Lupe now serves a dual role in the School of Nursing as a clinical professor and the interim DNP program director. Depending on the day, she works with either students who are about to start their nursing careers or experienced nurses who have gone back to school to become leaders in their organizations.

“I love both groups. I love what I do. I love teaching,” Lupe said. “I love watching the undergraduates get it and put all the pieces together, especially in their senior year. And I love working with the DNP students because they’re out there and they know what the issues are, and I’m helping them to develop the tools to learn how to address those issues and fix them.”

As the oldest of three children, Lupe helped take care of her mother, who had asthma. She decided in the sixth grade to become a nurse, and she was the first member of her family to graduate from college when she earned her bachelor of science in nursing (BSN) degree from the University of Toledo.

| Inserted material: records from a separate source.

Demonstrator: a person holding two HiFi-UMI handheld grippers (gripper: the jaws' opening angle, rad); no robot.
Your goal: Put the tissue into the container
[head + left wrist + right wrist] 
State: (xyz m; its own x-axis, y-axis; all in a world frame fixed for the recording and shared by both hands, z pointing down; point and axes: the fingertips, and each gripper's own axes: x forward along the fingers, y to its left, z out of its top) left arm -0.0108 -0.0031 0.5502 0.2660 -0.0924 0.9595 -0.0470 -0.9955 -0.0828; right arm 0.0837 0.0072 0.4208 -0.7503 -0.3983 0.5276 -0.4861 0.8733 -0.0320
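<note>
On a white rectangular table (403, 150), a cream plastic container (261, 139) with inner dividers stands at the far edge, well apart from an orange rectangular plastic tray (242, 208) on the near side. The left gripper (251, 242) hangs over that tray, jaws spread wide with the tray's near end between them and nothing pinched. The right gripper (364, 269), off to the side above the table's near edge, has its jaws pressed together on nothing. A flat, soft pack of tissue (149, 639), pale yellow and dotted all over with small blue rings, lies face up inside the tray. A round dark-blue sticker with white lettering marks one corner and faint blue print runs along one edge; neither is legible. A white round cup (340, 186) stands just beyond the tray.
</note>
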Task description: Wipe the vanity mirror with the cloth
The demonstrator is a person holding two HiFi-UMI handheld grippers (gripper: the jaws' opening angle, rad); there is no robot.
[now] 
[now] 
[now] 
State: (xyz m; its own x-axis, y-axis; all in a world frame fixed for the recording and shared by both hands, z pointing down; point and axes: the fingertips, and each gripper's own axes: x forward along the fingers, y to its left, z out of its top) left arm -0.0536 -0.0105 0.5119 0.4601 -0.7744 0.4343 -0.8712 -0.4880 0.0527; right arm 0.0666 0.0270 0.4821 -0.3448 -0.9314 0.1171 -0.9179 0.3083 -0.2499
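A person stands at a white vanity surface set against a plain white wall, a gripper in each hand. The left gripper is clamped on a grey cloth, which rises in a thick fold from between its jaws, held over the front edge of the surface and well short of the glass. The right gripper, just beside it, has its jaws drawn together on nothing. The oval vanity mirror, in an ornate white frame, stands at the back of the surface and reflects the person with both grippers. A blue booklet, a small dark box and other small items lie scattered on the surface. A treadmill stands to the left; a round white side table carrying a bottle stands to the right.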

Lupe worked primarily as a nurse in an open-heart ICU before moving into leadership roles. While in graduate school to become a more effective nursing administrator, she discovered a passion for teaching.

There have been times during Lupe’s career when she taught a BSN student who, after asking her for a letter of recommendation, went on to graduate school, became an advanced practice nurse, and now holds a leadership position like she did.

“It’s awesome,” Lupe said. “There’s just so much pride in them and their accomplishments.”

Aimee Motley, clinical instructor

Aimee MotleyMotley had the same clinical instructor and mentor throughout her time in nursing school, so she knew what to expect during her clinical rotations at CaroMont Regional Medical Center in Gastonia.

Ann Hart, Motley’s clinical instructor, typically assigned lots of homework and required the 10 nursing students she oversaw to conduct large projects. She also liked to test her students when they were standing at a patient’s bedside to see if they knew what they were doing.

“She made sure that by the end of your clinical day that you were able to put the pieces together and know why you did the things that you did for your patient,” Motley said. “She made sure that we were engaged, professional always, we knew exactly what we were doing, and we had that confidence to do so.”

Now that Motley is a clinical instructor herself, she tries to hold her students to the same high expectations that Hart set for her – though she doesn’t assign nearly as much homework.

Motley joined the School of Nursing faculty on a full-time basis after she saw the impact she had while working as a part-time clinical instructor during the Fall 2019 semester.

At first, she noticed many of her junior nursing students were timid during their clinical rotations at Moses Cone Memorial Hospital. As the semester progressed, though, her students felt more comfortable entering a patient’s room and doing a physical assessment on their own.

“So, by the end of the semester they’ve built that confidence,” Motley said, “And to know that, hey, I had a hand in that or that I helped them get to that point was really reassuring to me.”

Motley spent almost six years treating patients with heart issues on a hospital’s progressive care unit before taking a position as a case manager at Wake Forest Baptist Medical Center. Along the way, she met UNCG clinical instructor April Pearson, who introduced Motley to the idea of teaching students.

“My grandmother jokes with me all the time, saying that I achieved her dream because she always wanted to be a nurse,” Motley said. “It feels good knowing that I make my grandmother proud by fulfilling her dream as a nurse, but I am also proud that as a nurse I get to inspire and help others fulfill their dream.”